Saya tak mampu berkata apa-apa dan hanya bisa memandangi bus satu persatu. Berharap ada yang mau mengangkut kami. Hari itu seraya menjadi mimpi buruk bagi saya.
“Tik, ayo naik ini aja,” suara kakak Utik memecah keheningan di antra saya dan Utik.
Segera kami menengok ke arah sumber suara dan kakak Utik memberikan isyarat kepada kami dengan melambaikan tangannya. Kami pun bergegas menghampirinya. Kabar baik telah kami terima. Akhirnya kami mendapatkan bus untuk menuju Gilimanuk.
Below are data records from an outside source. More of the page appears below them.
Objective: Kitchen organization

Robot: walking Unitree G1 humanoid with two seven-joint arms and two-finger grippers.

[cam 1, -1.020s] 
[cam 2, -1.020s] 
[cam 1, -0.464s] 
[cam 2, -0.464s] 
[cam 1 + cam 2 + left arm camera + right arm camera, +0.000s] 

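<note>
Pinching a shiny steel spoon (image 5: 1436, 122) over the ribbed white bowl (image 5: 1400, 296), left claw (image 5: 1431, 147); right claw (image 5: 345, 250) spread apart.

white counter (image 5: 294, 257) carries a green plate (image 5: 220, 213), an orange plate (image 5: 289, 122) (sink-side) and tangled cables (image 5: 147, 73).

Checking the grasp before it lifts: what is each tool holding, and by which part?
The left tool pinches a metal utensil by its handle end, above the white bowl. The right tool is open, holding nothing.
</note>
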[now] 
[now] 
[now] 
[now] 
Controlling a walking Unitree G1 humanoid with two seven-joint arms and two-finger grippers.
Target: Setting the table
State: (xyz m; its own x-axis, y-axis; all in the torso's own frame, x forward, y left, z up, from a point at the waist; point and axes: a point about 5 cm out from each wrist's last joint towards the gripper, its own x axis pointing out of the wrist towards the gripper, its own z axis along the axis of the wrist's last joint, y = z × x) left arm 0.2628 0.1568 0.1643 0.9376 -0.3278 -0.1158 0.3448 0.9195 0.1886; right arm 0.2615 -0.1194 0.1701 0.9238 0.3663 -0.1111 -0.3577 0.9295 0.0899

Tak lama bus yang kami tumpangi pun melayu dan meninggalkan Terminal Ubung. Saya melihat dari dalam jendela beberpa aktivitas di dalam terminal yang cukup ramai itu. Bus yang saya tumpangi pun sangat nyaman, sejenak dapat mengusir pikiran negatif dan rasa gusar yang telah saya rasakan.
“Mbak, nanti kalau ada penumpang datang pindah ya!” Kata seorang kenek yang tiba-tiba membuyarkan lamunan saya dan saya hanya membalasnya dengan menyipitkan mata tanpa mengerti apa maksud dari perkataannya. Bukannya saya sudah membayar untuk tempat duduk ini?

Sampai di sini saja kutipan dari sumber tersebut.